L'Auberge rouge film Claude Autant-Lara Fernandel moine

Fernandel et Françoise Rosay dans L’Auberge rouge.

Un moine (Fernandel) se voit contraint de passer la nuit dans une auberge, où les hôteliers ont pris l’habitude d’assassiner leurs clients. Mais, cette nuit-là, la tenancière (Françoise Rosay) a fermement décidé de prendre sa retraite, aussi fait-elle venir le prêtre pour se confesser…

Madame Martin est alitée, dans une position de gisant. Le moine  frappe, puis entre dans la chambre.

Le Moine. — Vous êtes fatiguée ? Dites-moi, vous n’avez pas peur de mourir tout de même… ?

Mme Martin. — Oh non… Pas moi…

Le Moine. — Pas vous ? Mais qui alors ?

Mme Martin. — Confessez-moi, et vous le saurez…

Le Moine. — Confessez-moi, confessez-moi, ça c’est facile à dire ! Mais vous croyez qu’on confesse comme ça ? D’abord, j’ai pas ce qu’il me faut.

Mme Martin. — Bah qu’est-ce qu’il vous faut ?

Le Moine. — Et ben, il me faut un confessionnal, ou tout au moins, une grille…
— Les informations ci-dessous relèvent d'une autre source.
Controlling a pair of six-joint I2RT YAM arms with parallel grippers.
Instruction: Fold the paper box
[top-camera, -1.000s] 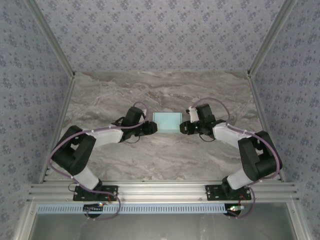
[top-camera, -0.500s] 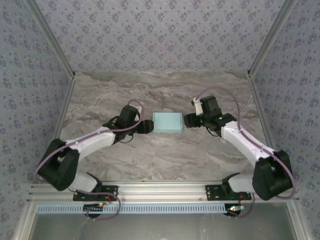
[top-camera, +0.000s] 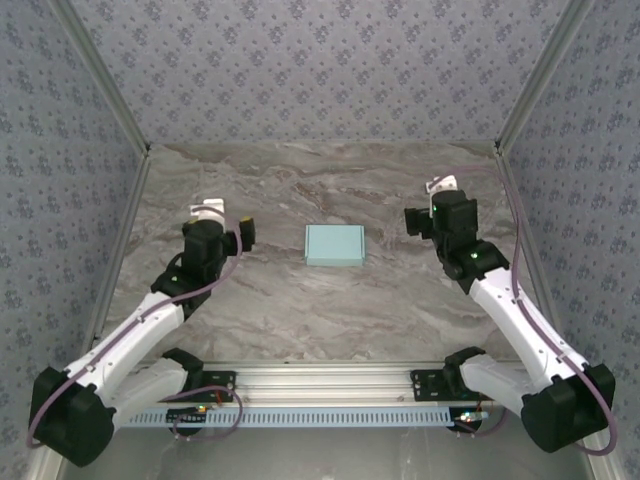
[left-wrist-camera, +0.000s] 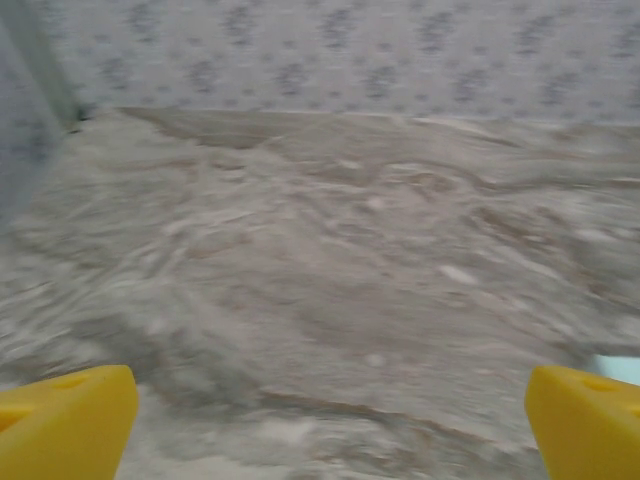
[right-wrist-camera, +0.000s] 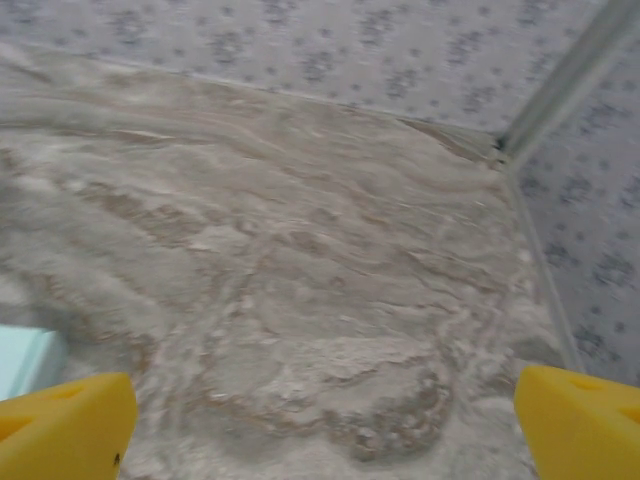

Mme Martin. — Une grille ?

Le Moine. — Ben il faut pas qu’on se voie tous les deux !

Mme Martin. — Pourquoi ?

Le Moine. — Pourquoi, pourquoi ! Toujours des questions ! Je me le demande pas, moi qui suis moine ! Je suppose que c’est parce qu’il ne faut pas qu’on sache à qui on a affaire…

Mme Martin. — Bah vous le savez bien que c’est à moi que vous avez affaire…

Le Moine. — Ben, dès qu’il y aura la grille, je le saurai plus !

Mme Martin. — (Elle se lève tout à coup.) Ah, bon !

Le Moine. — Mais dites, ça a l’air d’aller beaucoup mieux…

Mme Martin. — (à la cantonade.) Fétiche ! Monte-moi le petit grill à châtaignes ! (au moine.) Je pense que ça suffira.

Le Moine. — Vous voilà bien chrétienne tout d’un coup… En tout cas, il y a un péché que vous avez fait… c’est d’avoir voulu jeter un pauvre prêtre dans la tempête ! Si c’est ça qui vous tourmente, n’aggravez pas votre faute en lui retardant son souper.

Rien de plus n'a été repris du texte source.